Problem details – Leave every image behind and restate the data word for word.

———

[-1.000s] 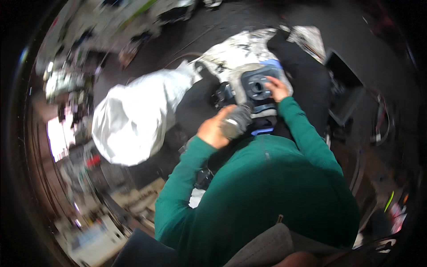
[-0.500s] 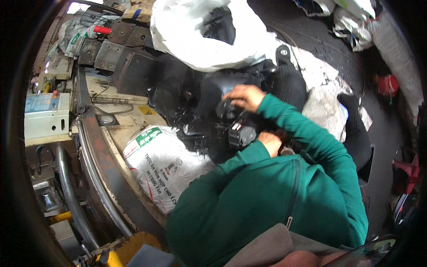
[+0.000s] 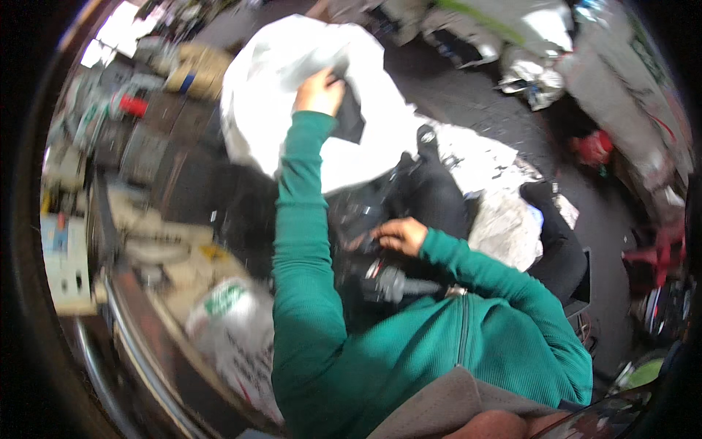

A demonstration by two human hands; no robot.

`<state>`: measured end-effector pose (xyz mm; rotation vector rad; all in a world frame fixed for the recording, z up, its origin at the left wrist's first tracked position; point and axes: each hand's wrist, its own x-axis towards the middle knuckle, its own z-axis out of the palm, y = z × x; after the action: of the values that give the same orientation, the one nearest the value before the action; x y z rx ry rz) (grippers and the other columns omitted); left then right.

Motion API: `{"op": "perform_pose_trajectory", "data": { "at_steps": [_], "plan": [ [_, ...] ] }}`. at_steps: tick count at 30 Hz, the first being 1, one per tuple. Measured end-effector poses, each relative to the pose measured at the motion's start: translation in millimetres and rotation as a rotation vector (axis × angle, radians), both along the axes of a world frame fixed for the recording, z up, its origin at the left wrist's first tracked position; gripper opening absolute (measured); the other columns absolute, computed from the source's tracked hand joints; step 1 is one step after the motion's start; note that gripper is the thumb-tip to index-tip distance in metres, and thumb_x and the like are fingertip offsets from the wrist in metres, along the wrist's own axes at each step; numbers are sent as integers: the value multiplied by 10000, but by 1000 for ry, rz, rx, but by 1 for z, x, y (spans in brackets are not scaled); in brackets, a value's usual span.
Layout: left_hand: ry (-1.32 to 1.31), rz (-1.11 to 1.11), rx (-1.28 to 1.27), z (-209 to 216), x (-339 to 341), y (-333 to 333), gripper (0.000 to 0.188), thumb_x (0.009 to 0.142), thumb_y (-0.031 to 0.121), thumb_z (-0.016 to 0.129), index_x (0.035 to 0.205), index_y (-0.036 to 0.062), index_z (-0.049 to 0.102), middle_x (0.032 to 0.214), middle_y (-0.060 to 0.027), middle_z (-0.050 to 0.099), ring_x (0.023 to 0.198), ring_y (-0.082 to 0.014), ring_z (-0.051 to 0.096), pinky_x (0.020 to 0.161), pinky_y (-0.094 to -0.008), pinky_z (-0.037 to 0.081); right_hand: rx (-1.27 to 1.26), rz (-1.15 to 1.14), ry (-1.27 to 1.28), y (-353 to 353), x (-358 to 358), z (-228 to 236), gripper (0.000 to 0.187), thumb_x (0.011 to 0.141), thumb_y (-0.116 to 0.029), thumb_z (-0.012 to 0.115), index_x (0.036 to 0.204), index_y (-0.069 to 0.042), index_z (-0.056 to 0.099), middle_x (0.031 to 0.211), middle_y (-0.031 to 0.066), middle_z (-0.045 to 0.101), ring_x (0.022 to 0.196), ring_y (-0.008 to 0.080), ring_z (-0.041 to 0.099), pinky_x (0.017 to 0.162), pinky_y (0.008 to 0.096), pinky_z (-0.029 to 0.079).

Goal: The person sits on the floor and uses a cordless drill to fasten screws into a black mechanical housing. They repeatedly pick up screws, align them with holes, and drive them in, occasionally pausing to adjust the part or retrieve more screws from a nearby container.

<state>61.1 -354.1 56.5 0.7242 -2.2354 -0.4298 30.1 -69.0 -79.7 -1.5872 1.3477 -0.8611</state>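
My left arm, in a green sleeve, stretches forward. My left hand (image 3: 318, 93) is at the mouth of a large white sack (image 3: 248, 110), its fingers smeared by motion beside a small dark patch. Dark material (image 3: 351, 117) shows inside the sack. My right hand (image 3: 402, 235) hangs low, fingers bent but apart, just over shiny black pieces (image 3: 358, 219) in front of me. Whether it touches them is hard to tell. Close to my body lies a dark grey object (image 3: 395, 285) of unclear kind.
Left of me are a curved metal rail (image 3: 139, 329), a pale control box (image 3: 66, 256) and a printed white sack (image 3: 234, 329). A crumpled whitish bag (image 3: 504, 227) lies by my leg. Filled sacks (image 3: 534, 73) line the far right, near a red object (image 3: 592, 148).
My left hand has gone from beside the grey object near my body forward into the white sack. My right hand has drawn back toward me, and the view has shifted.
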Motion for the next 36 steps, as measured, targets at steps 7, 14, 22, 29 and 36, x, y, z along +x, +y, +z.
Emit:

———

Result –
[-1.000s] 
[-0.500s] 
[+0.000s] 

A demonstration by two human hands; no robot.

`<state>`: measured end-effector pose (xyz mm; rotation vector rad; all in a world frame fixed for the recording, z up, its origin at the left wrist's first tracked position; point and axes: each hand's wrist, its own x-axis towards the middle knuckle, its own z-axis out of the palm, y = z × x; after the action: of the values that give the same orientation, the one nearest the value before the action; x y z rx ry rz) (grippers and the other columns omitted); left then right.

Motion API: `{"op": "perform_pose_trajectory", "data": { "at_steps": [_], "plan": [ [_, ...] ] }}`. at_steps: tick count at 30 Hz, the first being 1, one per tuple. Measured end-effector poses, each relative to the pose measured at the motion's start: translation in millimetres and rotation as a rotation vector (axis × angle, radians), both along the axes of a world frame fixed for the recording, z up, its origin at the left wrist's first tracked position; gripper opening absolute (measured); the other columns absolute, computed from the source's tracked hand joints; step 1 is one step after the motion's start; note that gripper is the thumb-tip to index-tip distance in metres, and thumb_x and the like are fingertip offsets from the wrist in metres, along the wrist's own axes at each step; numbers are sent as integers: the value multiplied by 10000, but by 1000 for ry, rz, rx, but by 1 for z, x, y (spans in brackets are not scaled); in brackets, a value's usual span.
Layout: left_hand: ry (-1.32 to 1.31), rz (-1.11 to 1.11), rx (-1.28 to 1.27), z (-209 to 216), x (-339 to 341), y (-333 to 333), gripper (0.000 to 0.188), thumb_x (0.009 to 0.142), thumb_y (-0.031 to 0.121), thumb_z (-0.016 to 0.129), index_x (0.035 to 0.205), index_y (-0.036 to 0.062), index_z (-0.049 to 0.102), middle_x (0.032 to 0.214), middle_y (-0.060 to 0.027), middle_z (-0.050 to 0.099), ring_x (0.023 to 0.198), ring_y (-0.082 to 0.014), ring_z (-0.051 to 0.096), pinky_x (0.020 to 0.161), pinky_y (-0.094 to -0.008), pinky_z (-0.037 to 0.081); right_hand: rx (-1.27 to 1.26), rz (-1.15 to 1.14), ry (-1.27 to 1.28), y (-353 to 353), x (-358 to 358), z (-228 to 236), gripper (0.000 to 0.187), thumb_x (0.011 to 0.141), thumb_y (-0.116 to 0.029), thumb_z (-0.012 to 0.115), index_x (0.036 to 0.204), index_y (-0.069 to 0.042), index_z (-0.056 to 0.099), middle_x (0.031 to 0.211), middle_y (-0.031 to 0.066), middle_z (-0.045 to 0.101), ring_x (0.022 to 0.196), ring_y (-0.008 to 0.080), ring_z (-0.041 to 0.099), pinky_x (0.017 to 0.162), pinky_y (0.008 to 0.096), pinky_z (-0.029 to 0.079).

Goal: The person sits on the floor and uses a cordless drill to fasten screws into a black mechanical housing. They repeatedly pick up screws, align them with holes, and drive them in, occasionally pausing to adjust the part or retrieve more screws from a nearby container.

<state>61.1 -354.1 56.5 0.7242 -2.2354 -0.4298 30.1 -69.0 -79.7 -1.5872 1.3477 -0.8611</state>
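My left arm, in a green sleeve, stretches forward. My left hand (image 3: 318, 93) is at the mouth of a large white sack (image 3: 248, 110), its fingers smeared by motion beside a small dark patch. Dark material (image 3: 351, 117) shows inside the sack. My right hand (image 3: 402, 235) hangs low, fingers bent but apart, just over shiny black pieces (image 3: 358, 219) in front of me. Whether it touches them is hard to tell. Close to my body lies a dark grey object (image 3: 395, 285) of unclear kind.
Left of me are a curved metal rail (image 3: 139, 329), a pale control box (image 3: 66, 256) and a printed white sack (image 3: 234, 329). A crumpled whitish bag (image 3: 504, 227) lies by my leg. Filled sacks (image 3: 534, 73) line the far right, near a red object (image 3: 592, 148).
My left hand has gone from beside the grey object near my body forward into the white sack. My right hand has drawn back toward me, and the view has shifted.
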Motion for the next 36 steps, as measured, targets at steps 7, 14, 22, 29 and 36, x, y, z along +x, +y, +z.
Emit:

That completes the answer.